As you can see from the setlist, what I am about to review is not a complete live album of the Pink Floyd. These are live recordings featured in the Experience editions of DSOTM and WYWH, complemented by "Echoes" from the Bootleg BBC ARCHIVES of 1974.

Having made this necessary introduction, I will now describe the show.

Recorded at the EMPIRE POOL WEMBLEY in London in November 1974, the concert is part of the so-called BRITISH WINTER TOUR, a series of performances the band held in the winter of that year in Great Britain.

As it had become customary, the band presents in the first part of the show the new material, which forms the foundation of the two albums to come. And these new compositions are rougher, at times tortuous, with Waters' sharp lyrics, marking the definitive break of the Band with their psychedelic past.

From the first, melancholic notes of Wright's synthesizer in "Shine on you crazy diamond", the Floyd take us into their musical world. A "unique sonic/spatial planet," made of tension, continuous mood changes, emotion, and stasis that only a band like them can create. The show is hypnotizing. "Shine On" continues and seems infinite in its crystalline beauty. The mood changes decisively with "Raving and Drooling". Waters' bass is hammering. The atmosphere created by the piece is muddy, tense. "You Gotta Be Crazy", introduced by a splendid guitar arpeggio from Gilmour, is marked by continuous rhythm changes guided by the same guitarist, in stellar form, and by Wright who gives the right mood and color to the music.
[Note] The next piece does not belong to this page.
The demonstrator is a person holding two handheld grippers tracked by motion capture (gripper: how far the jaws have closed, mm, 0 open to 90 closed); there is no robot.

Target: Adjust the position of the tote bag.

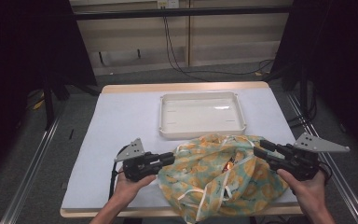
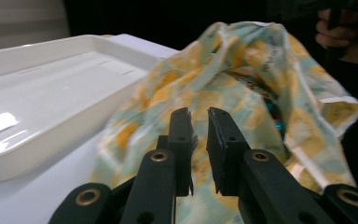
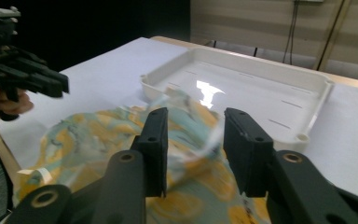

The famous heartbeat and the phrase "I'll be mad for fuckin years" repeated almost endlessly create the right mood, and the anticipation eases with the arrival of instruments that seem to free everyone from stasis. Thus begins "Breathe in the Air". And thus starts the second part of the show where the Pink Floyd perform The Dark Side of the Moon in its entirety. The Group is impeccable and performs the album magnificently, with a sound rougher compared to the studio version. Without a break, the four offer us a sumptuous "Time" where Gilmour's famous spatial solo fills everyone and everything, and an energetic and very incisive "Money". The central part of the track is spine-chilling, with the audience clapping hands while the band "plays" with the instruments. "Us and Them" is elusive and dreamlike like never before, while a very colorful "Any Colour You Like" introduces us to the epic finale of "Brain Damage" and "Eclipse". Once the entire cycle of songs that compose DSOTM is completed, the heartbeat resumes, and the final line "there is no dark side of the moon, matter fact it's all dark", combined with the audience's ovation and the closing bells, ends the epic suite. But the evening does not end here. A majestic and masterful "Echoes" is the right crowning and conclusion for a dazzling concert that captures a cohesive band at the peak of their artistic/technological splendor and makes us understand what Pink Floyd was in their golden years.